Instructions for the task
Restate word for word the lines of the entries below, starting with the line that holds "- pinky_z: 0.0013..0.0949" and ending with the line that holds "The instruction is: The", and no others.

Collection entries
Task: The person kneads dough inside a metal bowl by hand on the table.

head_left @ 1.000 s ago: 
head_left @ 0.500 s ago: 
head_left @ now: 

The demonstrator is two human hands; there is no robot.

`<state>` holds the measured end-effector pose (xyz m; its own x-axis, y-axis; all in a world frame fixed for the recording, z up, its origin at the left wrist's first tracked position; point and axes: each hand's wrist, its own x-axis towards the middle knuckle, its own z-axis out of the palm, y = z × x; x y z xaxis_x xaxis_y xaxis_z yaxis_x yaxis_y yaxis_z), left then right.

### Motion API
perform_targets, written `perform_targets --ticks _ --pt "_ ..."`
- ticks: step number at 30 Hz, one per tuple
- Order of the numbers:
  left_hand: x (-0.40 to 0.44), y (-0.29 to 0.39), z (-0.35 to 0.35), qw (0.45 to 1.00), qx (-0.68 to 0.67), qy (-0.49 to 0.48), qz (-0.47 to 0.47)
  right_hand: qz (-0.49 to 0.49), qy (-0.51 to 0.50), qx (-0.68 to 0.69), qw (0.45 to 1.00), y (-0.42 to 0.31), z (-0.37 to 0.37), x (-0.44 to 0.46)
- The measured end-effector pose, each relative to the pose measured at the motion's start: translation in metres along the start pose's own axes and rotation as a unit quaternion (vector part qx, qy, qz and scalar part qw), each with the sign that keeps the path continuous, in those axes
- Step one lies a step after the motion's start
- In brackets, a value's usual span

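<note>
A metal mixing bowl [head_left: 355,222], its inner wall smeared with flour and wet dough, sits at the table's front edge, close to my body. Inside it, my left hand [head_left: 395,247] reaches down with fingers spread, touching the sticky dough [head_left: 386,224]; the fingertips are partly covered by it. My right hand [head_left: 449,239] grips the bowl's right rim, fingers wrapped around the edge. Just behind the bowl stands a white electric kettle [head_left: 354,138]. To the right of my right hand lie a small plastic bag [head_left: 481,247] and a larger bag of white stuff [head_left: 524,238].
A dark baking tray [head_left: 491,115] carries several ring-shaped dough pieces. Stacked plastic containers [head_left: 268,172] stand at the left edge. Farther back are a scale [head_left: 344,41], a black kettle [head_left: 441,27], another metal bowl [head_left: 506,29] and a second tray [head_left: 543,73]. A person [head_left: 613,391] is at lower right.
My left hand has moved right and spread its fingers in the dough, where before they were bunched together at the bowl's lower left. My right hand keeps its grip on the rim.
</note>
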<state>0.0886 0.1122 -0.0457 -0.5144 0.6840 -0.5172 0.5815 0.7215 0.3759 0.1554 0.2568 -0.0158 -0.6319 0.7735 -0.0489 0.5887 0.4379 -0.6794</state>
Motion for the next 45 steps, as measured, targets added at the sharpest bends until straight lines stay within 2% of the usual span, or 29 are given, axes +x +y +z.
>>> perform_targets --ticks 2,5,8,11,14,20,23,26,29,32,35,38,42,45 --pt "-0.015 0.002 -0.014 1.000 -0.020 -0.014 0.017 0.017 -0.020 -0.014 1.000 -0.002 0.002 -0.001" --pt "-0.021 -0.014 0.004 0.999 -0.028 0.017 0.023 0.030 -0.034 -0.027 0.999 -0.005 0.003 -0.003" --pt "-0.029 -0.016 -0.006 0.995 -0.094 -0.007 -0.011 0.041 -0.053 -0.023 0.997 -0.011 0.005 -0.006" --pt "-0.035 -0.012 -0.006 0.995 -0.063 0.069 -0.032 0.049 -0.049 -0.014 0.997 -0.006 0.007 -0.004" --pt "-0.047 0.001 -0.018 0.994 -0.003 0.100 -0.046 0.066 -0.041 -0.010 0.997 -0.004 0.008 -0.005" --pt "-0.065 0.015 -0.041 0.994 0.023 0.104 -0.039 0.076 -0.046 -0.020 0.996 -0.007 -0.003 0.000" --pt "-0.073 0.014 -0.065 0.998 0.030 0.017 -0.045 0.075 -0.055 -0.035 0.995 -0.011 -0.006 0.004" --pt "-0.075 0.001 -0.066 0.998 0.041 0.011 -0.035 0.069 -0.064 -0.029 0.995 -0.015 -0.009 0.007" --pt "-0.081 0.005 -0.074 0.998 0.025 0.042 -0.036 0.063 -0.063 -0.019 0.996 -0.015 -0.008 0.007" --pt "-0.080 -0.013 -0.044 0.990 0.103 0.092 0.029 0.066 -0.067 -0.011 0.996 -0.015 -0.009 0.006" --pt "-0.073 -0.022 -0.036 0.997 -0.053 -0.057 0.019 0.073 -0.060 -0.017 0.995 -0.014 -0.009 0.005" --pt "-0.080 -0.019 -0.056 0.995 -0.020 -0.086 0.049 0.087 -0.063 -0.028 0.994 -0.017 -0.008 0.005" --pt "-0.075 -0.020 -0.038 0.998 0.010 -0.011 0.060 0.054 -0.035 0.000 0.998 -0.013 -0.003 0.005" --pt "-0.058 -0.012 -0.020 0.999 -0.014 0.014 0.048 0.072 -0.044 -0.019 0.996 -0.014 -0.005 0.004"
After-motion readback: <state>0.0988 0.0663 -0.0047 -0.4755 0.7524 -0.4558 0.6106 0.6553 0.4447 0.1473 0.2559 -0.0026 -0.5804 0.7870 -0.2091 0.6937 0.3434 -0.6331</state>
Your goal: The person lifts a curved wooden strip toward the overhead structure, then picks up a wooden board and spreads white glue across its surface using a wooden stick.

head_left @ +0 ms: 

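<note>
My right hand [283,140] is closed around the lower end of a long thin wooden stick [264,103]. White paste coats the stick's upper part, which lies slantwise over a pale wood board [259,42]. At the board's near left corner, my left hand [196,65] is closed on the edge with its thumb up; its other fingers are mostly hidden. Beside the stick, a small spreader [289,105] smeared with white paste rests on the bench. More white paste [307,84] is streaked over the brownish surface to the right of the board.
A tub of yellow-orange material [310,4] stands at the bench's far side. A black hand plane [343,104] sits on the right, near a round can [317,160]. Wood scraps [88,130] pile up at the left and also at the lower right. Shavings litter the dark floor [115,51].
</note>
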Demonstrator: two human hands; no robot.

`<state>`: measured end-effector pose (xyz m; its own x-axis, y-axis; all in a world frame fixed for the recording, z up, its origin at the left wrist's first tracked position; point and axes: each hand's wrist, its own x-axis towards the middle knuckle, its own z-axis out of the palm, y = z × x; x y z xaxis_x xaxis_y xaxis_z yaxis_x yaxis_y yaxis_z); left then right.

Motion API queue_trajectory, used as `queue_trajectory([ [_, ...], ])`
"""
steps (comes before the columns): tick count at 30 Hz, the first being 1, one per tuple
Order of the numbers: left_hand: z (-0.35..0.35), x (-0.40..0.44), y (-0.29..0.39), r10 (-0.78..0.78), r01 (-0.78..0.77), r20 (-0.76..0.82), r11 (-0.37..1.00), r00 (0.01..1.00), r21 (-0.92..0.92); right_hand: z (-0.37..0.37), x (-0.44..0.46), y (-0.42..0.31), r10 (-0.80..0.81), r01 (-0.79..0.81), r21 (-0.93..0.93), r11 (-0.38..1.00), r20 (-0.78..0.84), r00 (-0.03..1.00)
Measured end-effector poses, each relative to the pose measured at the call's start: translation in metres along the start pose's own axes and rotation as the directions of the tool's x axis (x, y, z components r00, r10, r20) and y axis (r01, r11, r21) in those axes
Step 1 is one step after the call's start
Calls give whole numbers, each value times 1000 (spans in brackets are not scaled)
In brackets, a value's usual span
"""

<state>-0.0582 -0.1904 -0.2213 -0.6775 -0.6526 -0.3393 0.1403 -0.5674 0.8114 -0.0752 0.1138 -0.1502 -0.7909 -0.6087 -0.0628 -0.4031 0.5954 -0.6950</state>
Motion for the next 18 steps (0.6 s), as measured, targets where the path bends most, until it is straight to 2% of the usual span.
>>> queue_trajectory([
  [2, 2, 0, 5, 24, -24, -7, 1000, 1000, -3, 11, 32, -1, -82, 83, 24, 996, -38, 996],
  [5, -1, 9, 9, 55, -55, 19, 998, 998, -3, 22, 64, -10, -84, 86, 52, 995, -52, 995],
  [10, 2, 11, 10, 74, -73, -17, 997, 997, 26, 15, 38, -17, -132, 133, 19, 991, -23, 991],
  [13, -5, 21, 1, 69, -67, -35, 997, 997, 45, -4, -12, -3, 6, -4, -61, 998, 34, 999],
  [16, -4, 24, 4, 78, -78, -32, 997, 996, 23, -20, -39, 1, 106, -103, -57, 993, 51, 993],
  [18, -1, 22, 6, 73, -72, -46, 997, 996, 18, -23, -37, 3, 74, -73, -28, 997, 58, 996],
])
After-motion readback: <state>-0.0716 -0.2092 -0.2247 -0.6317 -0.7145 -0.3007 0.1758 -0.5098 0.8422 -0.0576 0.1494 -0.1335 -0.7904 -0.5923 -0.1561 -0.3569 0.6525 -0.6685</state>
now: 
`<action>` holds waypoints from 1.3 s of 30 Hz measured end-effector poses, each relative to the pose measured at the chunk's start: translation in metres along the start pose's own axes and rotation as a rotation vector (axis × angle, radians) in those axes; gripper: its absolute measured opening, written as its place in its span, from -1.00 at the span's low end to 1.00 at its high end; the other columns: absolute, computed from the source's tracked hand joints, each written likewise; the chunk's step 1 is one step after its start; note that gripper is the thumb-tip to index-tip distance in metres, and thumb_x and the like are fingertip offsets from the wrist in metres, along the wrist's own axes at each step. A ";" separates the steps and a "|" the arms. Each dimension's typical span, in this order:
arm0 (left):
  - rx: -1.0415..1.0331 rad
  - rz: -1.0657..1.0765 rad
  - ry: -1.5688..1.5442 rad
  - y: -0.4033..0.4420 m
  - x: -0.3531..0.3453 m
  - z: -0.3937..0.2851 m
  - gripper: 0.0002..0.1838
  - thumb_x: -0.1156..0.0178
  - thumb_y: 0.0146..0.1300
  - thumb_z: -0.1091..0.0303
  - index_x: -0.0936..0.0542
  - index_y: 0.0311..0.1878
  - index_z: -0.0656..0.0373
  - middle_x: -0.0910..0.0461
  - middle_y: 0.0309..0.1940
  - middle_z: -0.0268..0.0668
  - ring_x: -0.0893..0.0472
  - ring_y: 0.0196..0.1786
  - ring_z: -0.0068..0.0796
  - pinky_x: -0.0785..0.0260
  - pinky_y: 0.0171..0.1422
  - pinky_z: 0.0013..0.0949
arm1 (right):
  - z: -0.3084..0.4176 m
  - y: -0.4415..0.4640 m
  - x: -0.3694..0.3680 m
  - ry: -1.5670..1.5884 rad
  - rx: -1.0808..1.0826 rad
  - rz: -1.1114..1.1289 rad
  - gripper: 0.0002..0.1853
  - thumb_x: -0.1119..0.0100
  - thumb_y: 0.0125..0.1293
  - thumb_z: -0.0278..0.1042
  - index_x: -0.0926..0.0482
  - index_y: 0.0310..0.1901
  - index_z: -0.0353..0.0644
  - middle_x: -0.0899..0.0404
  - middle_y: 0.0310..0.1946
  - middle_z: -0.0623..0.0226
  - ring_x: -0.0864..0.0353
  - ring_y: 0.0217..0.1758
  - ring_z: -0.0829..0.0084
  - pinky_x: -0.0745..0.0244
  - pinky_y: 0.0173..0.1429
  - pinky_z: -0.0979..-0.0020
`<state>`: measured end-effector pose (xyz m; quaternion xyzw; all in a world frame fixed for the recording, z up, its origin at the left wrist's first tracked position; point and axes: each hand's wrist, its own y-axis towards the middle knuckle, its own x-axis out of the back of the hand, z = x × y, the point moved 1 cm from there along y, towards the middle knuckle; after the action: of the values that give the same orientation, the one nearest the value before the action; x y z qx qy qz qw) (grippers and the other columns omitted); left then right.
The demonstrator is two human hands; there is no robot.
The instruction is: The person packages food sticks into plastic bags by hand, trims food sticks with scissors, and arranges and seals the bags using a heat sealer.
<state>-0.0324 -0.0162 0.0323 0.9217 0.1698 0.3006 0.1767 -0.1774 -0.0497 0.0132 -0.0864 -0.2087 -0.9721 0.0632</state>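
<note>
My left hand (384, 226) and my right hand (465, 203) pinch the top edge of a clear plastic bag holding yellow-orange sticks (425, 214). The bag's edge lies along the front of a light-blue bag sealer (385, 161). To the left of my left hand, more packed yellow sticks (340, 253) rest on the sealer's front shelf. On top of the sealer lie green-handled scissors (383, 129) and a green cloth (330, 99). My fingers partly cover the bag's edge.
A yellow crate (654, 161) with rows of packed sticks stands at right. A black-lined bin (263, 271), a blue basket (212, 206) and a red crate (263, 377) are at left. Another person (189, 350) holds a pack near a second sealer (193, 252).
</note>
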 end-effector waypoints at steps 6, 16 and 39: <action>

Task response
  - pinky_z: 0.0013..0.0949
arm1 (right):
  - z: -0.3084..0.4176 m
  - y: -0.4415..0.4640 m
  - x: -0.3694..0.3680 m
  - ry: -1.5670..1.5884 rad
  - rx: -1.0808..1.0826 rad
  - rz: -1.1114..1.1289 rad
  - gripper: 0.0002..0.1853
  - thumb_x: -0.1119..0.0100
  - thumb_y: 0.0125..0.1293
  - thumb_z: -0.0278..0.1042
  - index_x: -0.0926..0.0482
  - index_y: 0.0310..0.1901
  - index_z: -0.0353..0.0644
  - middle_x: -0.0899..0.0404
  - middle_y: 0.0310..0.1946
  - middle_z: -0.0623..0.0226
  - ring_x: -0.0864..0.0353
  - ring_y: 0.0217..0.1758
  - ring_z: -0.0829..0.0084
  - pinky_x: -0.0745..0.0244
  - pinky_y: 0.0173..0.1429
  - pinky_z: -0.0979..-0.0020
`<state>`: measured end-effector pose (xyz m; quaternion xyzw; all in a world frame fixed for the recording, z up, its origin at the left wrist's first tracked position; point and axes: each hand's wrist, its own y-axis towards the middle knuckle, its own x-axis out of the back of the hand, z = x × y, the point moved 1 cm from there along y, towards the middle knuckle; after the action: of the values that give the same orientation, the one nearest the value before the action; x y z qx qy qz qw) (grippers and the other columns omitted); left then right.
The demonstrator is two human hands; there is no robot.
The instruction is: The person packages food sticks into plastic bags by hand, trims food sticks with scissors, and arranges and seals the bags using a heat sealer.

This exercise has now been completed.